Rental property investing in Texas: cash flow, taxes, and what to expect
A practical breakdown of buy-and-hold rentals in Texas - typical price points in Houston, San Antonio, Dallas-Fort Worth, property tax reality, eviction speed, and the numbers that actually matter for cash flow.
The Texas setup, at a glance
Texas sits at roughly 1.74% effective property tax, which matters more than most new investors realize. On a $240k-$320k Houston property, that's about $4,176/year in taxes alone - call it $348/month before you've paid anything else. Run the rental cash flow calculator with that line item baked in or your projection will look better than reality.
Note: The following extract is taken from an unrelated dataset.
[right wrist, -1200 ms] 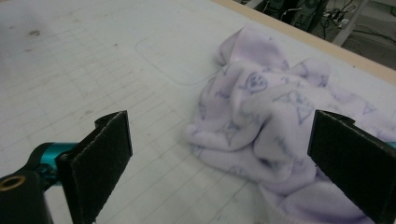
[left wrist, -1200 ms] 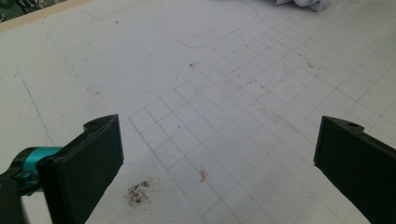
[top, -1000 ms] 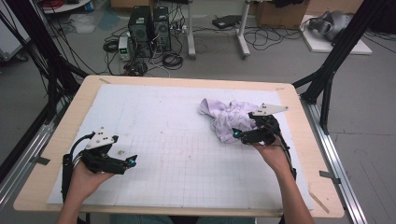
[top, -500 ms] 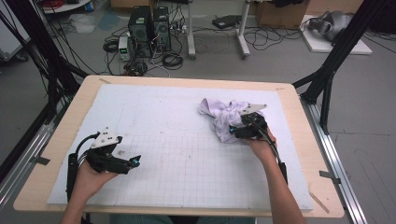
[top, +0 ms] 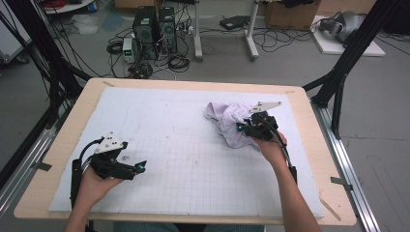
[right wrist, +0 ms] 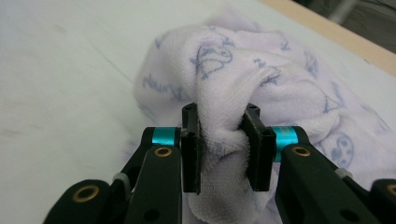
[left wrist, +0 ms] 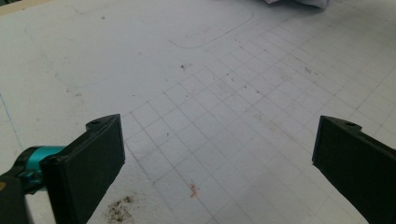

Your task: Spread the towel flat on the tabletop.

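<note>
Right gripper (top: 245,128): black two-jaw tool held in the person's right hand (top: 270,147), near the table's right edge, toward the far half. Its jaws have just been closing and now pinch a bunched fold of the towel (top: 229,123) between the pads; in the right gripper view (right wrist: 219,144) the cloth bulges up between the two jaws and hangs below them. A grey three-cornered plate sits on top of the tool, and a cable trails back along the forearm.

Towel (right wrist: 261,88): pale lilac terry cloth with small blue-grey printed figures, crumpled in a heap on the white gridded mat (top: 193,159), in the far right part of the table (top: 63,159). One flap spreads toward the far edge; the near side of the heap is the part gripped.

Left gripper (top: 140,167): same make, held in the left hand (top: 94,183) near the table's near left corner, well apart from the towel. Jaws stand wide, nothing between them; the left gripper view (left wrist: 217,154) looks across bare mat with faint pencil outlines, specks of dirt and a small reddish mark.

Table: light wooden top, the mat covering most of it.
</note>
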`<state>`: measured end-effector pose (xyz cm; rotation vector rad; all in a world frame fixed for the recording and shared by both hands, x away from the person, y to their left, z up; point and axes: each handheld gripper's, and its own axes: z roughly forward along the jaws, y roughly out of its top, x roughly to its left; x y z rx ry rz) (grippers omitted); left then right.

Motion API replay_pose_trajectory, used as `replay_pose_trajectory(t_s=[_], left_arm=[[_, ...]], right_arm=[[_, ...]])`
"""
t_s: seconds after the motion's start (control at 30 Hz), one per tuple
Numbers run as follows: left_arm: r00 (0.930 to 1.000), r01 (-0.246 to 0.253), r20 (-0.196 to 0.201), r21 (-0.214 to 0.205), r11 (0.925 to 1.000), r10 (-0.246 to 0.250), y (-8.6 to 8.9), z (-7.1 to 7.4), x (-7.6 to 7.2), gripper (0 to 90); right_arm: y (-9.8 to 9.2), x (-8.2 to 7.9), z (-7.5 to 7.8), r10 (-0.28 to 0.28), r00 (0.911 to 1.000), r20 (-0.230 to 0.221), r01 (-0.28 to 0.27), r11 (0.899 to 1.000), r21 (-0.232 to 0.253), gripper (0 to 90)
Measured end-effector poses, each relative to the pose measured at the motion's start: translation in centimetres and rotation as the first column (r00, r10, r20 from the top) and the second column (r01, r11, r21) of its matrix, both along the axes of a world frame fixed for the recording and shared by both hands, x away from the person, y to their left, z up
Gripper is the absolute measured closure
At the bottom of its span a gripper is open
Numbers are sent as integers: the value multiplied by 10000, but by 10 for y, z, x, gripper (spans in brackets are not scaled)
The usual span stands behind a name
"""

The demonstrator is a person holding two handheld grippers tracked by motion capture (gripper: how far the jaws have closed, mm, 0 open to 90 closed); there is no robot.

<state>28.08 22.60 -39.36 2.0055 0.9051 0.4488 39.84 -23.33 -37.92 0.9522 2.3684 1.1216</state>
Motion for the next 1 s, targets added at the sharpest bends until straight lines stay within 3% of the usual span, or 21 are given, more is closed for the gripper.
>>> replay_pose_trajectory(t_s=[0.17, 0.37, 0.53, 0.57, 0.6, 0.63, 0.67, 0.7, 0.77, 0.8, 0.83, 0.87, 0.9, 1.0], left_arm=[[9999, 47, 126, 49, 10000, -47, -1, 3, -1, 29], [9997, 15, 250, -109, 9999, -13, -1, 7, -3, 29], [9994, 76, 335, -166, 9998, -71, 0, 8, -6, 29], [9994, 132, 333, -114, 9998, -128, 0, 8, -6, 29], [9994, 151, 299, -144, 9998, -146, -1, 7, -7, 29], [9994, 148, 301, -146, 9998, -143, -1, 6, -7, 29], [9995, 196, 257, -201, 9996, -191, -2, 5, -7, 29], [9994, 249, 244, -170, 9995, -244, -3, 3, -6, 29], [9994, 277, 218, -174, 9995, -273, -4, 3, -6, 29], [9994, 326, 156, -228, 9992, -322, -8, 2, -4, 29], [9994, 326, 156, -228, 9992, -322, -8, 2, -4, 29], [9992, 381, 141, -237, 9990, -377, -10, 1, -3, 29], [9986, 527, 119, -261, 9983, -524, -15, 2, -2, 55], [9970, 765, 125, -333, 9965, -761, -25, 2, 0, 109]], right_arm=[[22, -27, 31, 1162, 9926, 365, -1178, 9919, 465, 721], [52, -62, 57, 2441, 9682, 556, -2485, 9637, 974, 721], [87, -91, 46, 3547, 9350, 64, -3529, 9282, 1182, 716], [87, -91, 46, 3547, 9350, 64, -3529, 9282, 1182, 716], [97, -98, 32, 3879, 9215, -174, -3850, 9185, 899, 683], [97, -98, 32, 3879, 9215, -174, -3850, 9185, 899, 683], [99, -99, 27, 4027, 9151, -231, -3997, 9130, 811, 657], [98, -99, 16, 4477, 8911, -736, -4406, 8926, 953, 528], [96, -99, 15, 4522, 8882, -818, -4427, 8897, 1113, 492], [83, -98, 21, 4652, 8829, -635, -4480, 8752, 1824, 448], [79, -97, 25, 4535, 8902, -438, -4378, 8781, 1930, 432], [79, -97, 25, 4535, 8902, -438, -4378, 8781, 1930, 432], [67, -94, 33, 4117, 9112, -136, -4023, 8965, 1858, 415], [59, -88, 29, 3497, 9368, -112, -3465, 9319, 1069, 392]])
Eviction stance here is landlord. Landlord-friendly. Notice to vacate (3 days), then a JP-court hearing usually within 10-21 days. Total timeline often 30-45 days when paperwork is clean. That timeline directly affects your vacancy assumption: in landlord-friendly states like Texas, you can underwrite 5-7% vacancy on B-class properties; in slower states you'd want 8-10%.
Where the math actually pencils
Houston - $240k-$320k for typical SFR, $1,450-$1,900/mo for 2-3BR rents. blue-collar workforce + huge job growth, cash-flow friendly outer rings.
San Antonio - $220k-$290k for typical SFR, $1,350-$1,750/mo for 2-3BR rents. stable rent growth, big military + medical base.
Dallas-Fort Worth - $310k-$420k for typical SFR, $1,700-$2,200/mo for 2-3BR rents. appreciation play + steady rents, harder to cash-flow new construction.
The 1% rule (monthly rent >= 1% of purchase) is a smoke test only, but it filters fast: a $220k-$290k property in San Antonio renting at the high end (1,750/mo) clears 0.8-0.9% in most cases, so you're already in the "needs the rest of the math to be tight" zone before vacancy + capex + management.
Texas-specific things that bite
No state income tax, but property taxes near 2% kill cash flow projections that assume the national 1% average. Insurance premiums in coastal/hail zones have spiked - run conservative numbers.
A few cash-flow-killer line items that catch out-of-state buyers in Texas:
- Property tax escrow. At nearly 2% effective, this is the single biggest expense after debt service in many Texas deals.
- Insurance. Coastal + windstorm zones are seeing 30-60% premium hikes year over year. Quote BEFORE close.
- PM costs. 8-10% of collected rent is typical. On a $1350/mo property that's $122-135/mo - works out to about a month of vacancy each year.
What "good enough" looks like in Texas
For a stabilized buy-and-hold in Texas, the rule-of-thumb deal targets most investors I see are:
- Cap rate: 6%+ on the actual NOI (not the broker's pro forma). Below 5% and you're paying for appreciation, which is fine if that's your thesis.
- Cash-on-cash: 8-10% minimum at year 1 with 20-25% down. 12%+ is solid for the work.
- DSCR: 1.25+ if you're using a DSCR loan. Lenders increasingly want 1.2 as a floor, 1.25 to clear comfortably.
- Reserves: 6 months of PITI. Even with Texas's fast eviction, you'll burn 1-2 months on turnover + repairs in a bad year.
The play that works here
Texas has tilted toward appreciation rather than cash flow in most major metros. Cash-flow seekers usually need to look at secondary cities or accept lower CoC for the appreciation thesis.
Run your specific deal through the rental calculator with the state's effective tax rate (1.74%), realistic Texas insurance quotes, and 8-10% PM. If it still pencils after that, you've got a deal.